**The task:**
Only the pictures are to be left out; write out the rest of the data exactly.
>>>
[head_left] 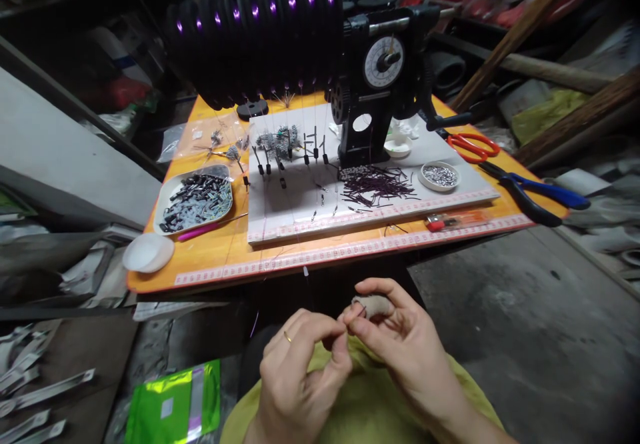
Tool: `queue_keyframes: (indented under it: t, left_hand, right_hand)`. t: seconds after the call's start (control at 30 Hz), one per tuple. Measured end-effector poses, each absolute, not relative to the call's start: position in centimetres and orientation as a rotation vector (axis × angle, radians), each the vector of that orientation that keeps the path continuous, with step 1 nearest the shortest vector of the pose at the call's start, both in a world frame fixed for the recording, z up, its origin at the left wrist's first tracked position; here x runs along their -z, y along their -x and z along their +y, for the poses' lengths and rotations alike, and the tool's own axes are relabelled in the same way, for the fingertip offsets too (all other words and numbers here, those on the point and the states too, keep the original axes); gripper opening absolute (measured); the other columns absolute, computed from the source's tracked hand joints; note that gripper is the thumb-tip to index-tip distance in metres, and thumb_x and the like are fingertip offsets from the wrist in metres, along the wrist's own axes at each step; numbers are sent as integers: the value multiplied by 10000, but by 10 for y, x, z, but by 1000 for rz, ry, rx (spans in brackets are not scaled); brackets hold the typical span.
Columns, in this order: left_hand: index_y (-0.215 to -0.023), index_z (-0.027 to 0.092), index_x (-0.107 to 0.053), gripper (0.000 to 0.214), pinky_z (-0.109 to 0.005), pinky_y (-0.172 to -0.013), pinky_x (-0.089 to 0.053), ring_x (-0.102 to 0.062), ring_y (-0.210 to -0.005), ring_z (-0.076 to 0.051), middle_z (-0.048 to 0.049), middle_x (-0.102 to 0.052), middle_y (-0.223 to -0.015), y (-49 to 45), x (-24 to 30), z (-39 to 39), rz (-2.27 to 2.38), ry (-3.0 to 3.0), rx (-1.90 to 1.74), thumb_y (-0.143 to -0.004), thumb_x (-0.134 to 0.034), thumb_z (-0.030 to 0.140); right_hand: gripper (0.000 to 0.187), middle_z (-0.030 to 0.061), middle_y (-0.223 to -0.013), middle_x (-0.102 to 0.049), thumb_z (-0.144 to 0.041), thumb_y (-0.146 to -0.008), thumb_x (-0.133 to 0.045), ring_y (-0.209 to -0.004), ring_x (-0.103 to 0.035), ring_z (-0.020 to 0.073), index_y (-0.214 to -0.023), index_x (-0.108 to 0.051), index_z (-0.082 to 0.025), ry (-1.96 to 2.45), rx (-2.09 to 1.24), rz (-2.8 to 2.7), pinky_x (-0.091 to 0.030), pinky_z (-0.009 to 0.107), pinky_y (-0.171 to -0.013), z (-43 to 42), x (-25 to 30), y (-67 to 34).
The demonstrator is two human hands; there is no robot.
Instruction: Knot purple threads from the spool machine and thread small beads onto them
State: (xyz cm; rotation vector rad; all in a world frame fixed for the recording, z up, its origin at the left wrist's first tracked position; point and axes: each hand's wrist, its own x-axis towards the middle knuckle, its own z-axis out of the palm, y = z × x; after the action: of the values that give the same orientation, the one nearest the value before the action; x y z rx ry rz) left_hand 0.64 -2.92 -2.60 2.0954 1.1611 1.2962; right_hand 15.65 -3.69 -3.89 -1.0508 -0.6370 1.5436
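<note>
Both hands are down in my lap, just below the table (220,247) edge. My left hand (300,371) and right hand (400,344) are pinched tip to tip on a thin thread (306,273) – barely visible – coming down off the table. Scissors (473,145) sit well off right.

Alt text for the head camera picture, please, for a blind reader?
A left hand and right hand meet fingertip to fingertip over something too small to identify. Behind, an orange table carries a black spooled machine with a dial, a tray of dark pieces and scissors.
</note>
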Motion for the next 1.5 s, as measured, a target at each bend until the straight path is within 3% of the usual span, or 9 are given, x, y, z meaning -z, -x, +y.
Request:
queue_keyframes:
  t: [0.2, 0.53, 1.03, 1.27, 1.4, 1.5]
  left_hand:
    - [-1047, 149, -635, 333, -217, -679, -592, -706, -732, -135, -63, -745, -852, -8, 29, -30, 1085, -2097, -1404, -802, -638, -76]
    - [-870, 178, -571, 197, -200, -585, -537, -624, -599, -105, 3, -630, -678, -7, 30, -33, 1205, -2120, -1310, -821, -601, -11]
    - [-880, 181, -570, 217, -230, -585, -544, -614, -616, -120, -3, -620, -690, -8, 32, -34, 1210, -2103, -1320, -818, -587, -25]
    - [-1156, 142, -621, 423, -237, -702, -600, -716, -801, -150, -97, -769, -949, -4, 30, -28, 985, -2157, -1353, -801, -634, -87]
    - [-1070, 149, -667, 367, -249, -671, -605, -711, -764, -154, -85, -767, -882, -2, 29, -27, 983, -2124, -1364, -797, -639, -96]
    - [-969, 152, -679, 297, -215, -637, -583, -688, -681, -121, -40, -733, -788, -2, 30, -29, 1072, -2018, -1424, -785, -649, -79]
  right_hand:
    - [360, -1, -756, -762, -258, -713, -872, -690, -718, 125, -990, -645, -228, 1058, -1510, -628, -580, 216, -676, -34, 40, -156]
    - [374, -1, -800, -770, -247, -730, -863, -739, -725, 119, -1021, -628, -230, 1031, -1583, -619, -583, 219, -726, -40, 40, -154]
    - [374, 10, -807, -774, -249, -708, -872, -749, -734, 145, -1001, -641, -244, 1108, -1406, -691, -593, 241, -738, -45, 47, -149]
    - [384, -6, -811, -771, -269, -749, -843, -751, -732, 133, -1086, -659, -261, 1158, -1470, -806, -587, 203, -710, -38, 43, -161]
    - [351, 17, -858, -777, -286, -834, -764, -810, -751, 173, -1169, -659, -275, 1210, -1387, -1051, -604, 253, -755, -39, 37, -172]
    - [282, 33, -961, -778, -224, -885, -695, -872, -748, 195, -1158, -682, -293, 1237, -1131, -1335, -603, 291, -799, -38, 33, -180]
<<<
**The answer:**
[head_left] 
Tool: `queue_keyframes: (indented under it: t, left_hand, right_hand)`. t: seconds after the call's start (control at 30 Hz), one per tuple. Measured end-effector poses, each absolute, not relative to the call's start: position in centimetres and orientation as a rotation vector (axis × angle, radians), each the vector of that orientation that keeps the path continuous, with step 1 nearest the shortest vector of the pose at the call's start, both in a world frame fixed for the recording, z up, its origin at the left wrist's first tracked position; here x runs along their -z, y along their -x and z along their +y, for the poses' lengths and rotations alike, and the tool's own axes are relabelled in the same way, for the fingertip offsets too (all other words and numbers here, those on the point and the states too, keep the original axes); gripper opening absolute (measured); the other columns absolute, computed from the source's tracked hand joints; note that gripper is the thumb-tip to index-tip distance in metres, and thumb_x and the like are fingertip offsets from the wrist in metres, along the wrist's own axes at each step; numbers are sent as integers: the value multiplied by 10000, but by 10 for y, x, z, but by 1000 for rz, ry, rx (spans in brackets are not scaled); brackets hold the typical span.
Columns, in this order: left_hand: index_y (-0.215 to -0.023), index_z (-0.027 to 0.092), index_x (-0.107 to 0.053), gripper (0.000 to 0.214), pinky_z (-0.109 to 0.005), pinky_y (-0.172 to -0.013), pinky_x (-0.089 to 0.053), ring_x (-0.102 to 0.062), ring_y (-0.210 to -0.005), ring_z (-0.076 to 0.051), middle_z (-0.048 to 0.049), middle_x (-0.102 to 0.052), middle_y (-0.223 to -0.015), y (-49 to 45), x (-24 to 30), z (-39 to 39), rz (-2.27 to 2.38), ry (-3.0 to 3.0), rx (-1.90 to 1.74), thumb_y (-0.143 to -0.004), thumb_x (-0.134 to 0.034), thumb_z (-0.030 to 0.140); right_hand: gripper (0.000 to 0.187), middle_z (-0.030 to 0.061), middle_y (-0.223 to -0.013), middle_x (-0.102 to 0.049), thumb_z (-0.144 to 0.041), thumb_y (-0.146 to -0.008), thumb_x (-0.133 to 0.045), ring_y (-0.209 to -0.004), ring_x (-0.103 to 0.035), ring_z (-0.020 to 0.073), index_y (-0.214 to -0.023), index_x (-0.108 to 0.051), index_z (-0.082 to 0.025), ry (-1.96 to 2.45), rx (-2.09 to 1.24), rz (-2.8 to 2.7), pinky_x (-0.091 to 0.030), pinky_z (-0.009 to 0.107), pinky_y (-0.171 to -0.013), z (-43 to 42), x (-25 to 30), y (-67 to 34).
The demonstrator is two human hands; there is no robot.
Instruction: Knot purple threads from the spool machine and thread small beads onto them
State: (xyz cm; rotation vector rad; all in a world frame fixed for the recording, z up, its origin at the left wrist's first tracked position; point and axes: each hand's wrist, its own x-axis towards the middle knuckle, its own z-axis out of the palm, y = z × x; after the action: of the values that give the same orientation, the one nearest the value before the action; x y z rx ry rz) left_hand 0.64 -2.92 -2.60 2.0954 1.1611 1.2962; right_hand 15.65 -3.69 -3.89 -1.0508 -0.6370 1.5436
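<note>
Both hands are down in my lap, just below the table (220,247) edge. My left hand (300,371) and right hand (400,344) are pinched tip to tip on a thin thread (306,273) – barely visible – coming down off the table. Scissors (473,145) sit well off right.

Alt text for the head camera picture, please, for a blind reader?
A left hand and right hand meet fingertip to fingertip over something too small to identify. Behind, an orange table carries a black spooled machine with a dial, a tray of dark pieces and scissors.
</note>
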Motion for the next 1.5 s, as measured, a target at each bend until the straight path is within 3% of the usual span, or 9 are given, x, y, z meaning -z, -x, +y.
Request:
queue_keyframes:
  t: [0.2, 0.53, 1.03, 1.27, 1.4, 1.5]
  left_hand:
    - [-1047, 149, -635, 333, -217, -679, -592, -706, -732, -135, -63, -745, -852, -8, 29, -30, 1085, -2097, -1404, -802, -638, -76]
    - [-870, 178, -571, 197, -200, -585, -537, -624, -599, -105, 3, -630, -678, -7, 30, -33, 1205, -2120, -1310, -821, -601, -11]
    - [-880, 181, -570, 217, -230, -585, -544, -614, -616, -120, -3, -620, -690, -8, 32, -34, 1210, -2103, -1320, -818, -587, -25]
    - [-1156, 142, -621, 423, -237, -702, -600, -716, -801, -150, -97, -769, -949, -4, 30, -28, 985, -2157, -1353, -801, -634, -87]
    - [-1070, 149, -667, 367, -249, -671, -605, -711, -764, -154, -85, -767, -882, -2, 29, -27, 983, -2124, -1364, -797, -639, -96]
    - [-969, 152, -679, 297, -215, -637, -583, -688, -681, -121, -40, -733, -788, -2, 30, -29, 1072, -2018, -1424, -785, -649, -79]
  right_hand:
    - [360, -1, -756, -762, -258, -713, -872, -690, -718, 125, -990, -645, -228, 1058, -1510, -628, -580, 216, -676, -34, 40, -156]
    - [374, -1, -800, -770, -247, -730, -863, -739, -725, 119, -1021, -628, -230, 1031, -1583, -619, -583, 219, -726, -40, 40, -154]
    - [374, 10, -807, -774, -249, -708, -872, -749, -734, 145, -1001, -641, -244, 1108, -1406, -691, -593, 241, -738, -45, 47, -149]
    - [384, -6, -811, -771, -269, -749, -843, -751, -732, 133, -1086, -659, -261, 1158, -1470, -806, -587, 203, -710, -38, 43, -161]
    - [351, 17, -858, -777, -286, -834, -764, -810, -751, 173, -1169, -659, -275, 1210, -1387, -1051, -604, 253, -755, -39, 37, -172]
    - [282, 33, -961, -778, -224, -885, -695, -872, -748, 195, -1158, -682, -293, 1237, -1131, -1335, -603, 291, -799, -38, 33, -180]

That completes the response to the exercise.